Managing Files in the Workspace
Swipe um das Menü anzuzeigen
In Databricks, there is a clear distinction between Workspace Files (your notebooks and code) and Data Objects (your tables and raw files). The Catalog is the modern gateway used to manage and discover these data objects.
One of the first things you need to learn is that Databricks has "two sides to the house." One side is for your work - your scripts and notebooks. The other side is for the actual data you are analyzing. Understanding where each lives will save you a lot of frustration when you start writing code.
Workspace Files: Where your code lives
When you click on the Workspace tab in the sidebar, you are looking at a file system for your logic.
- This is where you create folders, sub-folders, and notebooks.
- You can also store non-notebook files here, like small Python scripts or requirement files.
- Important: these are not "data tables." You don't store a 100GB CSV file here. This area is for your intellectual property - the code that tells Databricks what to do.

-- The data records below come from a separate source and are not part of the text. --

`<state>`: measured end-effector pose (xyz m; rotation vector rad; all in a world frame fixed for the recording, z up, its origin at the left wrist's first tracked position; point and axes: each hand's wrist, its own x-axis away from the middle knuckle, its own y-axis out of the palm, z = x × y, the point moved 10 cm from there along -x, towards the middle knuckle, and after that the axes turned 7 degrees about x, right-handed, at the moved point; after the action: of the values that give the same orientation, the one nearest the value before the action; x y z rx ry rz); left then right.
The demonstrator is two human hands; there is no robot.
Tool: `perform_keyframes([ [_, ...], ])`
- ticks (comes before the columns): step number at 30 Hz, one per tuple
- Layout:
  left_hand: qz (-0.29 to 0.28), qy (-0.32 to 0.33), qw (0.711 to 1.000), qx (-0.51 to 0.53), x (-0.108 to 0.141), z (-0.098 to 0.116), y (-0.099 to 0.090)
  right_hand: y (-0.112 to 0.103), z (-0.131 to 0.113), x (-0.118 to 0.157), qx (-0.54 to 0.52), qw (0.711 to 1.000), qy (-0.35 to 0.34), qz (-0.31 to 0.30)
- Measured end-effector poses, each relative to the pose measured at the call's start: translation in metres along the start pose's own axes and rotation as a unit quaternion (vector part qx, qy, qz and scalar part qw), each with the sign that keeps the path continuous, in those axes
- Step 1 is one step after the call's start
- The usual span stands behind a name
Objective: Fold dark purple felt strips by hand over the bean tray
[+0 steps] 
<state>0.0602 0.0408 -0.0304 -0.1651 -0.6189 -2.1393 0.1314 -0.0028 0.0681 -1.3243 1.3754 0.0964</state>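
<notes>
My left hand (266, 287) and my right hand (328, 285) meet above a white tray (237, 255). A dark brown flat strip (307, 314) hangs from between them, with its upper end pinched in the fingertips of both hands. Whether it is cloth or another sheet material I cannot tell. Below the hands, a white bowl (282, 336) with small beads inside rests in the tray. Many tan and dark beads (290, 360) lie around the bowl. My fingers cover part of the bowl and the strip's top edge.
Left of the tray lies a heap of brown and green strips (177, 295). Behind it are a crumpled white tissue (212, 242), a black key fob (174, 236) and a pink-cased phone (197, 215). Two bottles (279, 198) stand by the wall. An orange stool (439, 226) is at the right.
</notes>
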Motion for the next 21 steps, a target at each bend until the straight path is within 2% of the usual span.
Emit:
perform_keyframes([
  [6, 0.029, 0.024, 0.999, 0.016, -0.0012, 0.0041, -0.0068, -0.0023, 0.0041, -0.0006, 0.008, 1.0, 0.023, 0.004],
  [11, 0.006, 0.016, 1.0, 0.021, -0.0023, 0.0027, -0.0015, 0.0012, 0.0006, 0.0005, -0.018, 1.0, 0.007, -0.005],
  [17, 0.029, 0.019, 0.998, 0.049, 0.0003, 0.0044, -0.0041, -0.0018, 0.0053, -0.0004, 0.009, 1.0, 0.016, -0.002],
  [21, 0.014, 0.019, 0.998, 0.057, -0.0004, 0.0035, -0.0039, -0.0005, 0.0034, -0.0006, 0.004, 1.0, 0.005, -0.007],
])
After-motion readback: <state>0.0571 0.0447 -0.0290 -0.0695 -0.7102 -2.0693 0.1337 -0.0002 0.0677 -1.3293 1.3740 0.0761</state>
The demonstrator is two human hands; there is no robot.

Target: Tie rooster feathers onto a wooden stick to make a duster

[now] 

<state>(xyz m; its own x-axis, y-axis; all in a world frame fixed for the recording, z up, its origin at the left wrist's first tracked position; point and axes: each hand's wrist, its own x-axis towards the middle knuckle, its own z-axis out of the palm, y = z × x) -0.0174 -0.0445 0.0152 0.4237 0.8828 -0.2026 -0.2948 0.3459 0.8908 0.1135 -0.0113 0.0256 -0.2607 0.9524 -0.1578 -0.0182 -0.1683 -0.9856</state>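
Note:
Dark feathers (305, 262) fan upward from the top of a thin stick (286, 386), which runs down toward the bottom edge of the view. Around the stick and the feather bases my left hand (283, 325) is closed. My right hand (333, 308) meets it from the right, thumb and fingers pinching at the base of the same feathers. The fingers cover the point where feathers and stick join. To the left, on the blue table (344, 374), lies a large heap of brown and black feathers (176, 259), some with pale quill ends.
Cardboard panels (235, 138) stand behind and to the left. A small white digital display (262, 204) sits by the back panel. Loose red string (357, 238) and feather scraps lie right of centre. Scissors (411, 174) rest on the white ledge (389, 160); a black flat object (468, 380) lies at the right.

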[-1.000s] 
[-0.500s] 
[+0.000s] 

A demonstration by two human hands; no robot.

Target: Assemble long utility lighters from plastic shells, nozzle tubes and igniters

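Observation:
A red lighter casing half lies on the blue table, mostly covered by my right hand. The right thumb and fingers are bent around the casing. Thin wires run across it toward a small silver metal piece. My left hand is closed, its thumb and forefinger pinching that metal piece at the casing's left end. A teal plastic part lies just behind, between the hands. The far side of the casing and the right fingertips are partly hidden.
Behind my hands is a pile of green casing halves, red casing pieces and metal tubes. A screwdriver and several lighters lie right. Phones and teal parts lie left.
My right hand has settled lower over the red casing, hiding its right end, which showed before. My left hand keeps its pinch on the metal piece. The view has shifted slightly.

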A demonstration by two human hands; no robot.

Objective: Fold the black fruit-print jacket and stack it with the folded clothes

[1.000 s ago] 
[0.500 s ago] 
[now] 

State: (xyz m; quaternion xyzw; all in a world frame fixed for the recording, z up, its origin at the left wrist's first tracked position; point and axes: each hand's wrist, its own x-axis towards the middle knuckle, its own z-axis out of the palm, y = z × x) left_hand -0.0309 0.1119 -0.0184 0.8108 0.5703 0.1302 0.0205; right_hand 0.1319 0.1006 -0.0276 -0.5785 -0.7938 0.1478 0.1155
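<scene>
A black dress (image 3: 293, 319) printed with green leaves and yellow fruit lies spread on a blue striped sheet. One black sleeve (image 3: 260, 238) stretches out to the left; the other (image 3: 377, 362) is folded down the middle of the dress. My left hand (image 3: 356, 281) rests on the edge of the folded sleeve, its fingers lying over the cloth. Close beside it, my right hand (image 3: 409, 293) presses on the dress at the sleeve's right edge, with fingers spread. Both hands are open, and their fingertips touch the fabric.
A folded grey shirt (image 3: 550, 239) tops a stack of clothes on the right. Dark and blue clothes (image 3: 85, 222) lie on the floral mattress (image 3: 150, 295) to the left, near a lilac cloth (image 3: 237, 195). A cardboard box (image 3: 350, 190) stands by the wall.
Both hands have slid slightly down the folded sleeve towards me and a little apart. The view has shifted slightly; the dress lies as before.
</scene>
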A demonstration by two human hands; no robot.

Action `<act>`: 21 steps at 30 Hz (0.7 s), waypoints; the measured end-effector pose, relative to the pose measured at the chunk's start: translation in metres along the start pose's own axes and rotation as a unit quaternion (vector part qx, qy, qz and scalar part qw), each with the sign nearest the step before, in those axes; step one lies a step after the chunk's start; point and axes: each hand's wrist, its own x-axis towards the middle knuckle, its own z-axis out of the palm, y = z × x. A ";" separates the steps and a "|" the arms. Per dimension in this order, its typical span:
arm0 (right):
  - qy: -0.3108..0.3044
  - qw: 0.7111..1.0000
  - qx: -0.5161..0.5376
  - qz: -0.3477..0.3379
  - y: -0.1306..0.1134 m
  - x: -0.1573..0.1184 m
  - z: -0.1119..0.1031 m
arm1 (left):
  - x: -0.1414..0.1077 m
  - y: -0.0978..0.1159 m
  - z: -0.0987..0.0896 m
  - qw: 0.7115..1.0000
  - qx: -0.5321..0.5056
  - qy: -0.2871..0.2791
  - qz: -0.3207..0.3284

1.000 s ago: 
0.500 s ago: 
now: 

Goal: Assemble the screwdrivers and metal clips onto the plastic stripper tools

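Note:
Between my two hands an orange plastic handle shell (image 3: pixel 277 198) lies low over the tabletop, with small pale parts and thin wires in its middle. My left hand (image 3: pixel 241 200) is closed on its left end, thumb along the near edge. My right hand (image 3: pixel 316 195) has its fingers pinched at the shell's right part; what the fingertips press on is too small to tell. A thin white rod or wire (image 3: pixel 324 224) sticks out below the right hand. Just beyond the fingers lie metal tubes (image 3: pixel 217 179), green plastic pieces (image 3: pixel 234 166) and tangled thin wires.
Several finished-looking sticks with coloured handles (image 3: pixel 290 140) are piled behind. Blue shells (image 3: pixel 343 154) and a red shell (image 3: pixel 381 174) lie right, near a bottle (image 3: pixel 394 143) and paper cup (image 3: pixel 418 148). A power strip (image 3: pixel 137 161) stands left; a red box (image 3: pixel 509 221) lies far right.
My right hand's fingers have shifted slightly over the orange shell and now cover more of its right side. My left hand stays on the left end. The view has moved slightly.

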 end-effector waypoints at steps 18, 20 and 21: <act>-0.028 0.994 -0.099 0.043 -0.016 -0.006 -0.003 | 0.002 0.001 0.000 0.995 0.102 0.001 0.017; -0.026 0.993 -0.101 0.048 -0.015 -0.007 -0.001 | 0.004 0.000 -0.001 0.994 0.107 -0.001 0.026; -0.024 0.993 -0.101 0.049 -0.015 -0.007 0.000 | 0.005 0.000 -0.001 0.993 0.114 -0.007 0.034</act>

The Catalog: Where your data lives
When you want to see your data, you go to the Catalog tab. In the past, Databricks relied heavily on something called DBFS (Databricks File System). While you might still see references to DBFS in older documentation, it is now considered a legacy approach.
Today, we use the Catalog (powered by Unity Catalog). This provides a structured, "SQL-like" way to view your data:
- Unity Catalogs: a logical grouping (e.g., production_data or marketing_data) of schemas;
- Schemas (or Databases): a way to organize tables within a catalog, as well as Volumes (see below), ML models and functions;
- Tables: the actual rows and columns you will query.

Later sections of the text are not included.